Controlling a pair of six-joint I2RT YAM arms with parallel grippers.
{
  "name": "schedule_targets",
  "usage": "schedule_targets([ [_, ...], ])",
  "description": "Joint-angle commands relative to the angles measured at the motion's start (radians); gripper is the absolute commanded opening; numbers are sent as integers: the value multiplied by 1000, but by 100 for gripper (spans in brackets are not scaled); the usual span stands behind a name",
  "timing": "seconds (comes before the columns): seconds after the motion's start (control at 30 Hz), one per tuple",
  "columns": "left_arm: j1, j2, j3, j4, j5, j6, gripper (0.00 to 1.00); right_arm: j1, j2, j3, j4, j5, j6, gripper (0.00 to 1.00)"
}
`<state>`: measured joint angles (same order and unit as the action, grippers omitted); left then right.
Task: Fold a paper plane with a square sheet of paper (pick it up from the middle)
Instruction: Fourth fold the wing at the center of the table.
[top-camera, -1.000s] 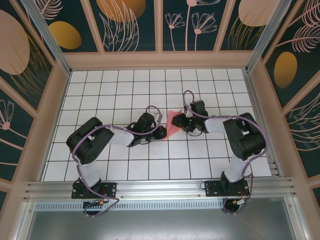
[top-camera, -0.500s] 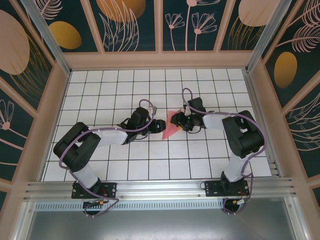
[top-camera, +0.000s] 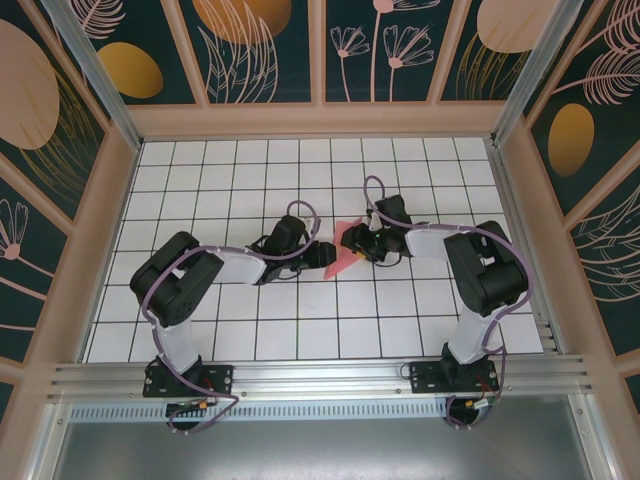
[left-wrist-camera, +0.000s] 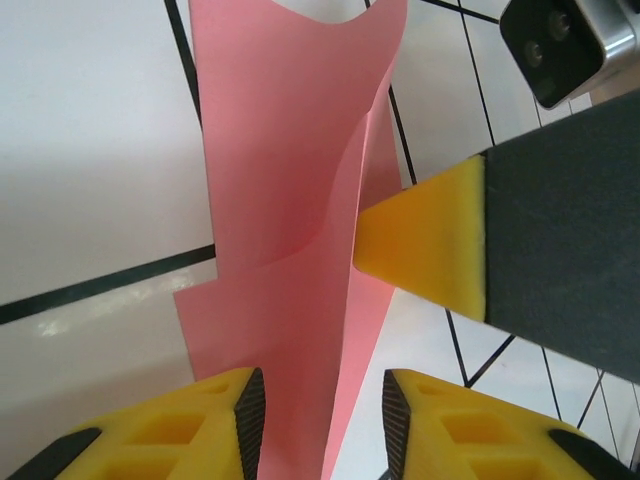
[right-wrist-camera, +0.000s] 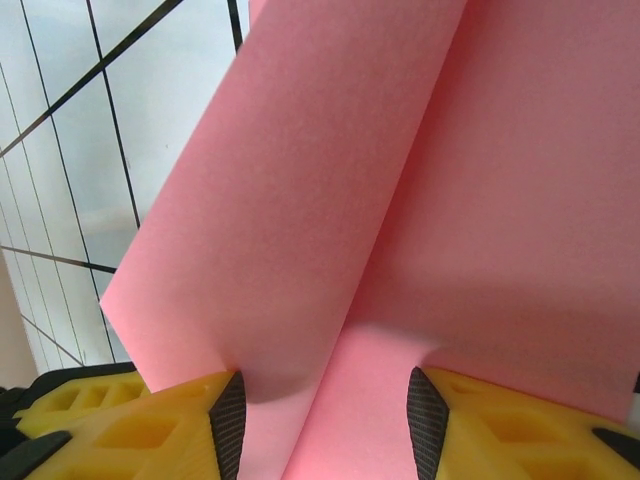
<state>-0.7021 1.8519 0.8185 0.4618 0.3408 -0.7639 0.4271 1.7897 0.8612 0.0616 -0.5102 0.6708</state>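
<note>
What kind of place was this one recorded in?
Likely a purpose-built robot test cell: a white gridded tabletop, enclosing walls printed with leaf and flower patterns, and a left arm and right arm bolted to an aluminium rail at the near edge.

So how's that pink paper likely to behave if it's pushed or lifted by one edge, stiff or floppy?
Probably floppy: the paper bows in a soft curve between its layers rather than lying flat. It is likely very light, so a nudge from the fingers at its side would bend or shift it easily. It looks thin, so it is probably prone to stray creases.
</note>
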Motion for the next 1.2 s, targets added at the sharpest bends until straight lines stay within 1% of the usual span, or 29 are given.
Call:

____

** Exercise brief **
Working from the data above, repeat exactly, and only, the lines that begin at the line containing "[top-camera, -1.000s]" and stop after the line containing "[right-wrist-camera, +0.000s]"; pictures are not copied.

** Answer space **
[top-camera, -1.000s] 
[top-camera, -0.500s] 
[top-camera, +0.000s] 
[left-wrist-camera, +0.000s] 
[right-wrist-camera, +0.000s] 

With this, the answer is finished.